Sixty percent of the people in Friday Harbor have lived there less than five years. Locals still give out four-digit phone numbers, but the community has lost some of its small-town intimacy. “An airplane engine used to be music to folks’ ears,” Mayo laments. “In Roy Franklin’s day it meant a medevac or a long-awaited trip to the mainland. Now they’re considered a nuisance and we have some knock-down-drag-out battles over noise. We have to pay attention. Dozens of airports have been shut down over noise. All the local pilots really try to tiptoe in and out.

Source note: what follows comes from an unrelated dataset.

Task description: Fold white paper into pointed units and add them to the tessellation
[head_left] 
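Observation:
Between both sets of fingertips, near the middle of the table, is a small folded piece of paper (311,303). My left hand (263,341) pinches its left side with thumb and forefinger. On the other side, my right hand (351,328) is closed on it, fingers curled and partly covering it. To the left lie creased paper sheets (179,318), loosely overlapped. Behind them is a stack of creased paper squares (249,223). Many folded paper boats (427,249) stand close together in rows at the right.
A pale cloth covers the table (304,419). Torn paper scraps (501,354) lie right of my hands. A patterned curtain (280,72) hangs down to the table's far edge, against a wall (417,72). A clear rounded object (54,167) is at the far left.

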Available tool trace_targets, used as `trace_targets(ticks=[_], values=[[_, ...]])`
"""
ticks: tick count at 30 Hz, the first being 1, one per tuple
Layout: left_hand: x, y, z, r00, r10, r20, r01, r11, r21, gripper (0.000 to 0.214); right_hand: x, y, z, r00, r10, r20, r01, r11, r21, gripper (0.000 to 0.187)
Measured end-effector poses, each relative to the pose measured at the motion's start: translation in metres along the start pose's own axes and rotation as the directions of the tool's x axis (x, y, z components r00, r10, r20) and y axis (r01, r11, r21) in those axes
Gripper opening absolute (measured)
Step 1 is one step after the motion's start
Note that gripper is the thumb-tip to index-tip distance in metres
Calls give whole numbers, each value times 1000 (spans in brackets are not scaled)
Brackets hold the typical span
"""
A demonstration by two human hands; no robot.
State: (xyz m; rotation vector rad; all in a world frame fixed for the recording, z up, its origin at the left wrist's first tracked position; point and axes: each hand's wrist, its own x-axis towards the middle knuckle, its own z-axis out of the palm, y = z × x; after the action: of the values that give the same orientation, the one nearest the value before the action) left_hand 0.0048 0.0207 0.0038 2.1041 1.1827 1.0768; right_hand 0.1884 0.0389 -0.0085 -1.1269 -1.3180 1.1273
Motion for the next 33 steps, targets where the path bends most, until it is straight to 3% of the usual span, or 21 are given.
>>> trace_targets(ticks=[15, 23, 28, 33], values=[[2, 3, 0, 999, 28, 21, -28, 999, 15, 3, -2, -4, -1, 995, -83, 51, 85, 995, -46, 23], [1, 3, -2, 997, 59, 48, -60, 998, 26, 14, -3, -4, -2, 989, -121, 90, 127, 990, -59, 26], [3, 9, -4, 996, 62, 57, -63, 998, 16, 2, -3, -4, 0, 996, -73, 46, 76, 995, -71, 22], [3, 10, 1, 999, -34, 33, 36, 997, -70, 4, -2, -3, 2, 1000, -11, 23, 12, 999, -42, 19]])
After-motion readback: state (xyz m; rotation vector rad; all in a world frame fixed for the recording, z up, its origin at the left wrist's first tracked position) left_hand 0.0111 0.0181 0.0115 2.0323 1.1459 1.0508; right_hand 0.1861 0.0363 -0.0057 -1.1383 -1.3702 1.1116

Blair Estenson, the guy for Methow Aviation who flies the mail in at 5:30 a.m. in the Beech 18—all you hear is his tires meet the ground.” Estenson confirms that he pulls the power way back “to keep the neighbors happy.”
But the noise from an airport averaging 65,000 ops per year can be intrusive, so Mayo treats seriously every noise complaint that comes in. “We bought up all the adjacent ground we could to keep people from moving in,” he says. “Plus we need the ground to build more hangars.”
Locals and frequent visitors practice noise abatement by flying to line up with the runway via a series of right turns that keep aircraft over less populated areas. But since the airport has no air traffic control, there is no one to guide newcomers in. “Sometimes a pilot comes in without making radio contact, or they’re on the wrong frequency and they don’t know to come in on right turns,” Mayo explains. “I can’t tell them what to do, but usually, once they’re parked, someone mentions the frequency and tells them about our noise abatement.”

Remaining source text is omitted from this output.